▶ ABOUT THIS TASK: In the entries below, find the line with "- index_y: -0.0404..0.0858" and the line with "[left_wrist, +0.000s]"; give again those lines and every line between them, exactly.
BEGIN EXCERPTED RECORDS
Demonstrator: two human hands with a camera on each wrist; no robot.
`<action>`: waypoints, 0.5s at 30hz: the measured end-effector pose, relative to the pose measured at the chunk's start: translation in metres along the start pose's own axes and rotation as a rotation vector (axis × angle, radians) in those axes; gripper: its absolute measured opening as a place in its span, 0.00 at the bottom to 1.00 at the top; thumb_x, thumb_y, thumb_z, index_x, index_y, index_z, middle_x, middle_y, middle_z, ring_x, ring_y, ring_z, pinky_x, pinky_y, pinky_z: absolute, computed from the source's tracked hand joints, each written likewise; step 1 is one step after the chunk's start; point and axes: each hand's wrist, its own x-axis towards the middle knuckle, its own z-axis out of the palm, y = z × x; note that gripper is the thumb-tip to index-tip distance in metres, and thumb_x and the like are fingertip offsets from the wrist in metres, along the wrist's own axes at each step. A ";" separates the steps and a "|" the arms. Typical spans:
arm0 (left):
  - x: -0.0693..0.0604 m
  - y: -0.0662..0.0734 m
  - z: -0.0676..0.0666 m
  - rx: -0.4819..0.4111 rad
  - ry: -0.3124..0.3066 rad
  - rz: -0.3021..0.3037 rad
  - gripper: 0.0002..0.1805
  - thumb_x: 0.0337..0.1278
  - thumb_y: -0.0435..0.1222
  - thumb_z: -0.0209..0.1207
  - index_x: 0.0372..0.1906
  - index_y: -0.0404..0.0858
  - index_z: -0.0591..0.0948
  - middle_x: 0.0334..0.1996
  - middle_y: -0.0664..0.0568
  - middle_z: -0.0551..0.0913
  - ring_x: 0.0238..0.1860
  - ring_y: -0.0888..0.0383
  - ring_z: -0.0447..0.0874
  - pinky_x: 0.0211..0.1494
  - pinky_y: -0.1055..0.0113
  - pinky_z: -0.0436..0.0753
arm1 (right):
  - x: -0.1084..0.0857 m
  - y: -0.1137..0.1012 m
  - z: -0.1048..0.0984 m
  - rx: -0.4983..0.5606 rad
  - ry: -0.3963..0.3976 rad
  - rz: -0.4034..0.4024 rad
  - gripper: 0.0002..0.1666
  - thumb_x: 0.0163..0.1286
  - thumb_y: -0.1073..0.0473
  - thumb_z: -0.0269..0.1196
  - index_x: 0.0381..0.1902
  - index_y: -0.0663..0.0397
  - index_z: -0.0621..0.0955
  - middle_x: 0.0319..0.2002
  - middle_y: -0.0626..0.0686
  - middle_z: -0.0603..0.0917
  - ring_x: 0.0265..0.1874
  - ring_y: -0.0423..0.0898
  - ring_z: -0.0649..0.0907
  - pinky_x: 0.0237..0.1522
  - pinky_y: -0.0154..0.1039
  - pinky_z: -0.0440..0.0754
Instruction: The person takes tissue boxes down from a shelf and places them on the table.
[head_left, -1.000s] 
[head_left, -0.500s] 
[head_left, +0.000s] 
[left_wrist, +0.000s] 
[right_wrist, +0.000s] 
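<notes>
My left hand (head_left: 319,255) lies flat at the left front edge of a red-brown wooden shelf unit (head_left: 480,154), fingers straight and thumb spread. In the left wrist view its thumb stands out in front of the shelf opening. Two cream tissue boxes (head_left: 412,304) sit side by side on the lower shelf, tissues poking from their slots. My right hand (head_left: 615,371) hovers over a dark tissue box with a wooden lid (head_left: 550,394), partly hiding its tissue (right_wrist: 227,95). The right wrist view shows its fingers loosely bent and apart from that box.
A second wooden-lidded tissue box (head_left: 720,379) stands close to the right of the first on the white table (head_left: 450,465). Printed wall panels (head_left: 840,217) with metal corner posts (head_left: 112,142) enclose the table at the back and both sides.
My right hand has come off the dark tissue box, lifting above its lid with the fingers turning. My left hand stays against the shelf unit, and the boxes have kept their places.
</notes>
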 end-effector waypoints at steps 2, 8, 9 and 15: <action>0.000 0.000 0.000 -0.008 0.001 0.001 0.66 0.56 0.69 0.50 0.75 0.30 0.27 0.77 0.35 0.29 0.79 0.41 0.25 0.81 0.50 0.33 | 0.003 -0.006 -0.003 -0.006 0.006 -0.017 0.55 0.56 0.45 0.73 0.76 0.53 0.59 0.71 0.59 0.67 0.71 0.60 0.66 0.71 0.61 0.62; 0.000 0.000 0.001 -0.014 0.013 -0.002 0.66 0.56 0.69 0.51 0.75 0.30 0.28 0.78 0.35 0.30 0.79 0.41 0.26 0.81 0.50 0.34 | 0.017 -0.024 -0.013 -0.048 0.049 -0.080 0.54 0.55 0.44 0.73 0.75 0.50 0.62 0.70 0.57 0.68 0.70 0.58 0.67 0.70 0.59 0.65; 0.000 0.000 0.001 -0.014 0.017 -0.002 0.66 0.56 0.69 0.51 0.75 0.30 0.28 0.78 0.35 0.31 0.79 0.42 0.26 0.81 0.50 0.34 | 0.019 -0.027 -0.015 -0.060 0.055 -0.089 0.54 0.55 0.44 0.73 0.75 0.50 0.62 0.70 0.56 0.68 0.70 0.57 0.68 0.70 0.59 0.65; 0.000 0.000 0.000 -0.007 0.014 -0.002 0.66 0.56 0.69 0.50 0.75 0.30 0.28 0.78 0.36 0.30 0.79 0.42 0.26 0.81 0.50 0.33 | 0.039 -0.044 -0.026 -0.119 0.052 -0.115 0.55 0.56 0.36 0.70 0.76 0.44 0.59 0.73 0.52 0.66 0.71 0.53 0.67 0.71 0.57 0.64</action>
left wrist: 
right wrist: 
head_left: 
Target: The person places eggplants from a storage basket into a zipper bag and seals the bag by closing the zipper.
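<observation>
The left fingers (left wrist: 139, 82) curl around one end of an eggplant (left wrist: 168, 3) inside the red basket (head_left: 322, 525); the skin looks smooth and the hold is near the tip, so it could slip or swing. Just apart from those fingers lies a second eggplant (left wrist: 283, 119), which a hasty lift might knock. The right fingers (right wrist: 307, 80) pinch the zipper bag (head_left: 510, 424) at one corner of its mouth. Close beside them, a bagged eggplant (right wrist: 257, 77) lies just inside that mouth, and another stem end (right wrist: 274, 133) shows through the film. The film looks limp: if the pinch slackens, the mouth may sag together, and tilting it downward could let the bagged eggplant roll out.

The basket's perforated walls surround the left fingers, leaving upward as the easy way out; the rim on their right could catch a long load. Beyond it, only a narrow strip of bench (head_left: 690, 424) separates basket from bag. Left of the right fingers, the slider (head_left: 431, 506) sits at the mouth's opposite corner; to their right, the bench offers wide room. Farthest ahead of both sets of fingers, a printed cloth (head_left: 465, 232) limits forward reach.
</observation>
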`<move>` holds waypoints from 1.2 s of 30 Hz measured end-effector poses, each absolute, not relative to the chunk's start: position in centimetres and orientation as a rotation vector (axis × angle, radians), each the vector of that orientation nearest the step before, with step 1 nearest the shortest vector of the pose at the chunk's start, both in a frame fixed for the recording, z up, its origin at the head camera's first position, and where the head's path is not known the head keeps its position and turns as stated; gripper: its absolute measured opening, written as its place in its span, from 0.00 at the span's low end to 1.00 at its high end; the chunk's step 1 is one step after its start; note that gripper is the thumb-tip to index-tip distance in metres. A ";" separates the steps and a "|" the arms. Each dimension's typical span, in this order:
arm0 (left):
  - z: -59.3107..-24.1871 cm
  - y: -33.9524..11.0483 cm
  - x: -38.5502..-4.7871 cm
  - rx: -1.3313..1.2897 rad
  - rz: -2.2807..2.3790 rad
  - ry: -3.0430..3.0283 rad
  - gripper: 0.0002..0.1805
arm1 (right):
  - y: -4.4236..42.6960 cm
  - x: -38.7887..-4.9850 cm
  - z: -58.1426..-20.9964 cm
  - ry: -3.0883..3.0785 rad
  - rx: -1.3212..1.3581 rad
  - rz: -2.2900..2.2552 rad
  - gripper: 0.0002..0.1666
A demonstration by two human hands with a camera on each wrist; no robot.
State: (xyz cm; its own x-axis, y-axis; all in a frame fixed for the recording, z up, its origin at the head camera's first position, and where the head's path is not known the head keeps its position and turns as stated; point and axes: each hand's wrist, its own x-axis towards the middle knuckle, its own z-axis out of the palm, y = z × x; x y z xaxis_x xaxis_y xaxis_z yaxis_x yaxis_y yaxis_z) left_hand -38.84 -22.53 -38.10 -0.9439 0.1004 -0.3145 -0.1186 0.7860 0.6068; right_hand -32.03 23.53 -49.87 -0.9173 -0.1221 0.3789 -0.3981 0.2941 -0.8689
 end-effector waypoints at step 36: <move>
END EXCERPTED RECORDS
▶ WRITTEN REPLY:
  - index_y: -0.0404..0.0858
  - index_z: -0.0591..0.0948
  - middle_x: 0.0334..0.1996
  - middle_y: -0.0664..0.0568
  - middle_z: -0.0551..0.0913
  - ring_x: 0.0238..0.1860
  - ring_y: -0.0888..0.0383
  - ring_z: -0.0447..0.0874
  - pinky_x: 0.0211..0.1494
  - pinky_y: -0.1055..0.0113
  - pinky_z: -0.0436..0.0753
arm1 (right):
  - x: -0.1084..0.0857 m
  - y: -0.1137..0.1012 m
  - z: -0.1048..0.0984 m
  - rx: -0.4983..0.5606 rad
  - ry: -0.3963..0.3976 rad
  - rz: -0.4034..0.4024 rad
  - gripper: 0.0002..0.1666
  - thumb_x: 0.0163..0.1286
  - thumb_y: -0.1073..0.0473
  - thumb_z: -0.0269..0.1196
  - index_x: 0.0381..0.1902
  - index_y: -0.0663..0.0397
  - index_z: -0.0621..0.0955
  - middle_x: 0.0319..0.2002
  - middle_y: -0.0626..0.0686
  - middle_z: -0.0603..0.0917
  - ring_x: 0.0265..0.1874
  - ring_y: -0.0423..0.0898
  - ring_z: -0.0649..0.0907
  - pinky_x: 0.0237..0.1522
  - pinky_y: -0.0154..0.1039
  - pinky_z: -0.0440..0.0754
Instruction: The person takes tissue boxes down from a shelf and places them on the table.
[head_left, -1.000s] 
[head_left, -0.500s] 
[head_left, +0.000s] 
[left_wrist, +0.000s] 

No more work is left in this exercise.